Bester thinks top-working infected trees is unlikely to be a solution. “There’s no way to revert a diseased tree to a healthy tree. If it has the viroid, then it has it for life.”
“Until you chop it out,” agrees Maree.
Surveying the scene
Team Marbling has tested samples from nine different cultivars in 34 different orchards on seventeen farms in the Western Cape. Close to one hundred percent of the samples from the symptomatic trees tested positive for plum viroid I.
“Wherever we went, we found the viroid,” recalls Maree. “We didn’t test a complete list of cultivars because we relied on self-reporting by growers. We spread the word to get samples.”
They also tested the trees for apple chlorotic leaf spot virus — you may recall that this was originally thought to cause plum marbling. All the trees tested negative. “This is a feather in the cap of the Scheme,” says Maree. Testing for apple chlorotic leaf spot virus forms part of the Deciduous Fruit Plant Improvement Scheme, and they ensure that plant material which tests positive is removed from the propagation pipeline.

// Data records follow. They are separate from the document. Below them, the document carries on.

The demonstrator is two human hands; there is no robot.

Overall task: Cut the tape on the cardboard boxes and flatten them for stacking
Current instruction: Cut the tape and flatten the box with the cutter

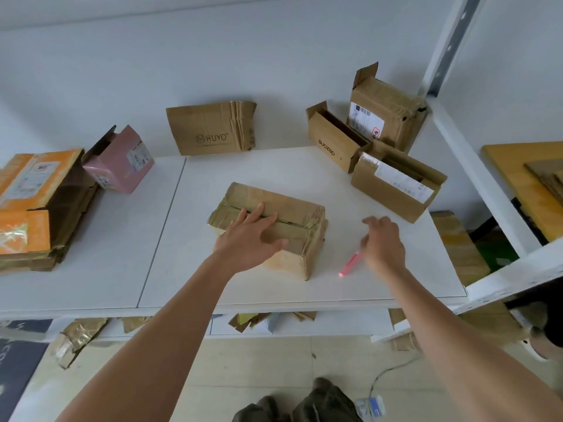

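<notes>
Both hands over one taped box, several waiting.
Left hand (253,236) presses flat, fingers apart, on the brown box (274,226); right hand (384,242) pinches the pink cutter (350,263); flattened boxes (33,208) stacked left, open boxes (380,153) remain.

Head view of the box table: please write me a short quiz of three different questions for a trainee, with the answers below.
1. True or false: the left hand rests on top of the taped box in the middle of the white table.
2. Which colour is the cutter at the right hand? A) pink B) green C) black
3. Fill in: the flattened carton leaning on the back wall is printed with the word ____.

Key: 1 true; 2 A; 3 HUYO.
</notes>
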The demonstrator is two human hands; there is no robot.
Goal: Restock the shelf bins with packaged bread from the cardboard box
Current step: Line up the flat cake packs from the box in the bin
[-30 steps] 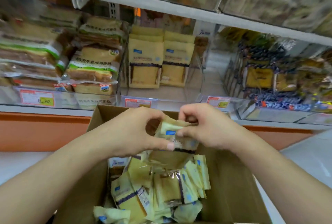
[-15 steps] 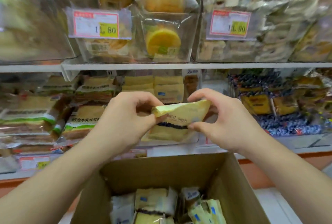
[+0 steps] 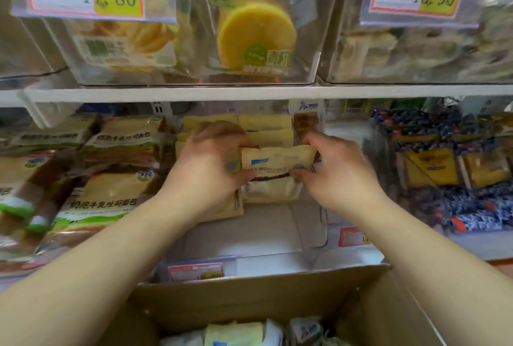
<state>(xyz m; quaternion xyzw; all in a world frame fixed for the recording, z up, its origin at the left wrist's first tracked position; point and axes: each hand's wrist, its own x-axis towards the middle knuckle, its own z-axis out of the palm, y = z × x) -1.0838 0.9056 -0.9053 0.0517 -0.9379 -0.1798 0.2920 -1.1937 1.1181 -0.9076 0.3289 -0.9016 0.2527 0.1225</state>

The researchers will continue monitoring trees in one infected orchard to see whether plum marbling spreads. Thus far their own observations have been similar to those of growers. “We have trees that we’ve been sampling since 2017 and we don’t see spread. When we return to those orchards, it’s exactly the same trees that are infected every time,” confirms Bester.
The distribution of infected trees in an orchard appears to be random. This supports the theory that the disease is introduced by planting infected material. There is no evidence to suggest that plum viroid I is transmitted by insects or other vectors.
These research projects on plum marbling are set to continue through the current season. The work is funded by Hortgro.
Image: Dr Rachelle Bester and Prof. Hano Maree in their experimental orchard at Welgevallen.